Страница 2 из 58
— Рисовал тоже он?
— Он, он, владыка.
— Горазд… Как звать тебя, раб божий?
Зардевшийся молодой писец баском отозвался:
— Иваном…
— Экий глас!.. А что, петь столь же горазд, как писать да рисовать?
— То не мне судить, владыка.
— Скромность — украшение христианина. А ну, возгласи-ка, Иване, святую славу!
Молодой писец петь умел. Макарий посоветовал Федору женить сына: такого молодца в дьяконы рукоположить можно!
Макарий уже собирался отпускать писцов, когда заметил, что Иван порывается молвить что-то, и выжидательно поднял брови.
— Не робей, раб божий, слушаю.
— Прости меня, грешного, владыка, если что не так молвлю, — выступив вперед, сдерживая басок, начал молодой писец. — Вот давеча ты про ошибки книжные помянул. Куда как прав ты! Возьмешься за иным списывать — одно начертано. К другому заглянешь — иное. Вот и помыслил я…
Писец волновался. Он перевел дыхание.
— Помыслил я, владыка, что неладное мы творим. Не так бы надо!
— Как же?
— Опять же прости меня за дерзость. Но вот сколь годов слышу уже, что у латинян, и в немецких землях, и во фряжских давно ручное письмо оставлено. Книги там печатно творят, вроде бы обронно режут, как для тиснения на булате…
— То наущение дьявольское! — тонко воскликнул один из писцов. — Писание книг — душе во спасение! А печатание — ересь!
Молодой писец скосил глаза на длиннобородого крикуна, потянулся к Макарию.
— Дозволь досказать, владыка!.. Латинян, еретиков не хуже других ненавижу. Да ведь мало книг у нас и плохи! А с одних бы досок, иереями правленных, сколь напечатать могли! И скоро и без ошибок!

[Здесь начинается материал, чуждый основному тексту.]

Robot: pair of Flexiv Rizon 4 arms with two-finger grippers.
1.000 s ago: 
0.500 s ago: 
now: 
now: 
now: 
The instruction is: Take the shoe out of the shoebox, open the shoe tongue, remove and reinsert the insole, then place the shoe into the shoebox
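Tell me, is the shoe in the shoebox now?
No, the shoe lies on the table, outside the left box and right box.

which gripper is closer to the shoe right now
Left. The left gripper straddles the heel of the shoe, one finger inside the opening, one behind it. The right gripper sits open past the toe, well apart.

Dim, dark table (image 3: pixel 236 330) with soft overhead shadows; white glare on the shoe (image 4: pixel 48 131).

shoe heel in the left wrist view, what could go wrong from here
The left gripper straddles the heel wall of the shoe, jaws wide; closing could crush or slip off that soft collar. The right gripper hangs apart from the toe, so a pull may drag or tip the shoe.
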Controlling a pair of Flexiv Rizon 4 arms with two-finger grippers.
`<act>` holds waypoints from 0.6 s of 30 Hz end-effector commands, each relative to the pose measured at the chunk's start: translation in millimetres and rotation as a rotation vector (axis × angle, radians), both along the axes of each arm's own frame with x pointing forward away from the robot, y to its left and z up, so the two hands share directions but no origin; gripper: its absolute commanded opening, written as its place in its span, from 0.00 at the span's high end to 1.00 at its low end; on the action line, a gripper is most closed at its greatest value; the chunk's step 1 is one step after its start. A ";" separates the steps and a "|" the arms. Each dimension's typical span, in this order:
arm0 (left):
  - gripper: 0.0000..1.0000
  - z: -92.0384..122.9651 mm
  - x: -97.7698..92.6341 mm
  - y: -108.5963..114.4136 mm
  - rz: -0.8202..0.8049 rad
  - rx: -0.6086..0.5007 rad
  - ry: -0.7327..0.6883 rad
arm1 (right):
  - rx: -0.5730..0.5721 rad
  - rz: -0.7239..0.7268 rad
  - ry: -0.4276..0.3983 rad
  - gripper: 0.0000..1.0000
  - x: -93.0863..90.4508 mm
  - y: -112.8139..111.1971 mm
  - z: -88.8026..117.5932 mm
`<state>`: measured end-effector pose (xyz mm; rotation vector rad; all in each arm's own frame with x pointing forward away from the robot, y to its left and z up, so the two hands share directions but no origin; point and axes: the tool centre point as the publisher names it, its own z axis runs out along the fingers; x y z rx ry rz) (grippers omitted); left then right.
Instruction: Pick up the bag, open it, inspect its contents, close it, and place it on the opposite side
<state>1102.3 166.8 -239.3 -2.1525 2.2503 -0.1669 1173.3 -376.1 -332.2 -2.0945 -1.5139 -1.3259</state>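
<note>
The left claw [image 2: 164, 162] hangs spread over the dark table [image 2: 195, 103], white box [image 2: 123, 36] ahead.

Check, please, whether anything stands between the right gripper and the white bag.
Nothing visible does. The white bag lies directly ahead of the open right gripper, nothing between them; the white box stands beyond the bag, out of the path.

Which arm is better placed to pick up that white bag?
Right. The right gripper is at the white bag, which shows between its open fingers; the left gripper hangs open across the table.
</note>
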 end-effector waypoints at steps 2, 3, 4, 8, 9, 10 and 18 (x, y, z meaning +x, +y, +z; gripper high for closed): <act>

— Где про латинские книги слыхал? — осторожно, ровным голосом спросил Макарий.
— Многие купцы заезжие сказывали. Те же немцы. Шведы.
— Знакомство с ними водишь?
— На кой они мне, владыка? Да и им какая во мне корысть? А у наших гостей встречал иных, похвалялись…
— И книги латинские видал?
— Видал, владыка.
— И чел?
— Наша вера единственно правильная. Зачем мне латынь? Не учился их письму поганому и знать не хочу. Ничего не читал, владыка.
— Так, так… Зачем же тогда книгами прельщаешься ихними?
— Обидно мне, владыка, что еретикам такое открыто, чего мы, поборники веры истинной, не знаем и не умеем!
— Сам, сам еретик! — взвизгнул крикливый писец.
— Помолчи! — свел брови Макарий. — Не по чину разумен!
Писец осекся и вытаращил глаза.
— Продолжай! — обратился к Ивану Макарий. — К чему речь вел?
— И еще я слышал, владыка. В Вильне, у литовцев, нашей православной веры человек, Георгий, печатал будто бы книги с греческих списков истинных, и по-нашему.
— Тот Георгий, по прозванию Скарина, латынью с толку был сбит. И православное имя на поганое сменил. Франциском назывался.
— Того я не ведал, владыка. Коли он таков, пес с ним… Нет, я того не ведал…
Макарий опустил веки, помолчал.
— Пробовал ли печатать книги? — наконец спросил он молодого писца. — Говори прямо.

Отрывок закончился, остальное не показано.